Whatever the listing holds, output it without alteration.

[Start of Attachment]

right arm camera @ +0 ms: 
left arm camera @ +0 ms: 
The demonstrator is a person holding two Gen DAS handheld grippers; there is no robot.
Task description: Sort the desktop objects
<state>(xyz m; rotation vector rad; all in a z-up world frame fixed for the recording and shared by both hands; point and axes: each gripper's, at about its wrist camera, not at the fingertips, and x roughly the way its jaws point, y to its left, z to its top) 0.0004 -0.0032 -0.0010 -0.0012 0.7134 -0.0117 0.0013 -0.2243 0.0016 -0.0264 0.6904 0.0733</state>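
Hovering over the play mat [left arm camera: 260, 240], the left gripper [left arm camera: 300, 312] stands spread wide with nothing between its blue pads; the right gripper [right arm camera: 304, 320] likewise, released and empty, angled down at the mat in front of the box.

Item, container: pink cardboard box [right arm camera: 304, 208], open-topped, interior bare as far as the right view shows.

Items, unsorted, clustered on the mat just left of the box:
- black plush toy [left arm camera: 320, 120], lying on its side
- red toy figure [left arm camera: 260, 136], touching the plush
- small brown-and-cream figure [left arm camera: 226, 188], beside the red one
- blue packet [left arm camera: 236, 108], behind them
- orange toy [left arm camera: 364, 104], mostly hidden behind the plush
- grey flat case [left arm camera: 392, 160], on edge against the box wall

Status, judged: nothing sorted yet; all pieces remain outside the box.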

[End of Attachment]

> **REPLY TO THE TASK**:
right arm camera @ +0 ms: 
left arm camera @ +0 ms: 
The demonstrator is a person holding two Gen DAS handheld grippers; there is no robot.
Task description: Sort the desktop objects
<state>(xyz m; rotation vector rad; all in a z-up world frame fixed for the recording and shared by both hands; point and axes: each gripper's, at about its wrist camera, not at the fingertips, and x roughly the way its jaws point, y to its left, z to its top) 0.0004 -0.0032 -0.0010 -0.0012 0.7134 -0.0117 0.0013 -0.2243 0.0016 -0.0264 0.6904 0.0733</state>
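Hovering over the play mat [left arm camera: 260, 240], the left gripper [left arm camera: 300, 312] stands spread wide with nothing between its blue pads; the right gripper [right arm camera: 304, 320] likewise, released and empty, angled down at the mat in front of the box.

Item, container: pink cardboard box [right arm camera: 304, 208], open-topped, interior bare as far as the right view shows.

Items, unsorted, clustered on the mat just left of the box:
- black plush toy [left arm camera: 320, 120], lying on its side
- red toy figure [left arm camera: 260, 136], touching the plush
- small brown-and-cream figure [left arm camera: 226, 188], beside the red one
- blue packet [left arm camera: 236, 108], behind them
- orange toy [left arm camera: 364, 104], mostly hidden behind the plush
- grey flat case [left arm camera: 392, 160], on edge against the box wall

Status, judged: nothing sorted yet; all pieces remain outside the box.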

That completes the output for this exercise.